## Collected material

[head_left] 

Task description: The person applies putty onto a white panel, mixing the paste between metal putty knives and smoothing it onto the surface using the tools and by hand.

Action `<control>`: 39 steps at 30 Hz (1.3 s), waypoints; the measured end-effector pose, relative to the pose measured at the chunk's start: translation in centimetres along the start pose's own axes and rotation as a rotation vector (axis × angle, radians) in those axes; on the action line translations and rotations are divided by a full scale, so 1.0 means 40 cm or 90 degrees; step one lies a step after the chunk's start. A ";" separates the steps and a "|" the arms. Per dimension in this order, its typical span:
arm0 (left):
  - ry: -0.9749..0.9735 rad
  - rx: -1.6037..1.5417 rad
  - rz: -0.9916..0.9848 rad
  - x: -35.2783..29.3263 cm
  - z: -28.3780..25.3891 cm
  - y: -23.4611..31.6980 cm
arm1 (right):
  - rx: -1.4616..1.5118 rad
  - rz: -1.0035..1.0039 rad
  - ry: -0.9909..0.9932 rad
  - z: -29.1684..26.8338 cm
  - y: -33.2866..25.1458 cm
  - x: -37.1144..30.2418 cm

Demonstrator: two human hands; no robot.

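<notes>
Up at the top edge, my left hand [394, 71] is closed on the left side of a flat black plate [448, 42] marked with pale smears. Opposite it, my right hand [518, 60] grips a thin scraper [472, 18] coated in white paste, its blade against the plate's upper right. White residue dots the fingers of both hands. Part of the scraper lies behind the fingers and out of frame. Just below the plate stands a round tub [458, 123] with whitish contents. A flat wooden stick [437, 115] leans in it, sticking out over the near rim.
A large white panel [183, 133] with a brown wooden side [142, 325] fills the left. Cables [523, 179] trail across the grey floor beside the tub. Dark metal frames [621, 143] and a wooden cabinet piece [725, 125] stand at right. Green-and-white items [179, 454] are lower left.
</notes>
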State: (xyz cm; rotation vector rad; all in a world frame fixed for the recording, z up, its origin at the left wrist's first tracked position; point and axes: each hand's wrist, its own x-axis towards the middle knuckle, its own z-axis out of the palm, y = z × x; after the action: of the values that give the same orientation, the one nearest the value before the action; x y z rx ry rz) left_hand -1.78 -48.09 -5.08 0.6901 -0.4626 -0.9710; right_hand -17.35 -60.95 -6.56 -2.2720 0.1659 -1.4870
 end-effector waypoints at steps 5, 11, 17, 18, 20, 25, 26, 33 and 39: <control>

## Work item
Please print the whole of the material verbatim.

## Response to this task
[head_left] 

Task description: The person applies putty onto a white panel, mixing the paste between metal putty knives and smoothing it onto the surface using the tools and by hand.

Action `<control>`: 39 steps at 30 Hz (1.3 s), waypoints; the measured end-effector pose, relative to the pose measured at the chunk's start: translation in centimetres along the start pose's own axes and rotation as a rotation vector (axis × angle, radians) in those axes; on the action line translations and rotations are divided by a full scale, so 1.0 means 40 cm or 90 degrees; step one lies a step after the chunk's start. A ";" separates the steps and a "|" the arms. Per dimension in this order, its typical span:
arm0 (left):
  - ry: -0.9749..0.9735 rad
  - rx: -1.6037..1.5417 rad
  - rz: -0.9916..0.9848 rad
  - x: -35.2783..29.3263 cm
  - z: -28.3780..25.3891 cm
  - y: -23.4611..31.6980 cm
arm1 (right):
  - rx: -1.4616..1.5118 rad
  - rz: -1.0035..1.0039 rad
  - ry: -0.9909..0.9932 rad
  - z: -29.1684..26.8338 cm
  - y: -33.2866..25.1458 cm
  - x: -37.1144..30.2418 cm

Demonstrator: two human hands; no robot.

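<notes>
Up at the top edge, my left hand [394, 71] is closed on the left side of a flat black plate [448, 42] marked with pale smears. Opposite it, my right hand [518, 60] grips a thin scraper [472, 18] coated in white paste, its blade against the plate's upper right. White residue dots the fingers of both hands. Part of the scraper lies behind the fingers and out of frame. Just below the plate stands a round tub [458, 123] with whitish contents. A flat wooden stick [437, 115] leans in it, sticking out over the near rim.
A large white panel [183, 133] with a brown wooden side [142, 325] fills the left. Cables [523, 179] trail across the grey floor beside the tub. Dark metal frames [621, 143] and a wooden cabinet piece [725, 125] stand at right. Green-and-white items [179, 454] are lower left.
</notes>
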State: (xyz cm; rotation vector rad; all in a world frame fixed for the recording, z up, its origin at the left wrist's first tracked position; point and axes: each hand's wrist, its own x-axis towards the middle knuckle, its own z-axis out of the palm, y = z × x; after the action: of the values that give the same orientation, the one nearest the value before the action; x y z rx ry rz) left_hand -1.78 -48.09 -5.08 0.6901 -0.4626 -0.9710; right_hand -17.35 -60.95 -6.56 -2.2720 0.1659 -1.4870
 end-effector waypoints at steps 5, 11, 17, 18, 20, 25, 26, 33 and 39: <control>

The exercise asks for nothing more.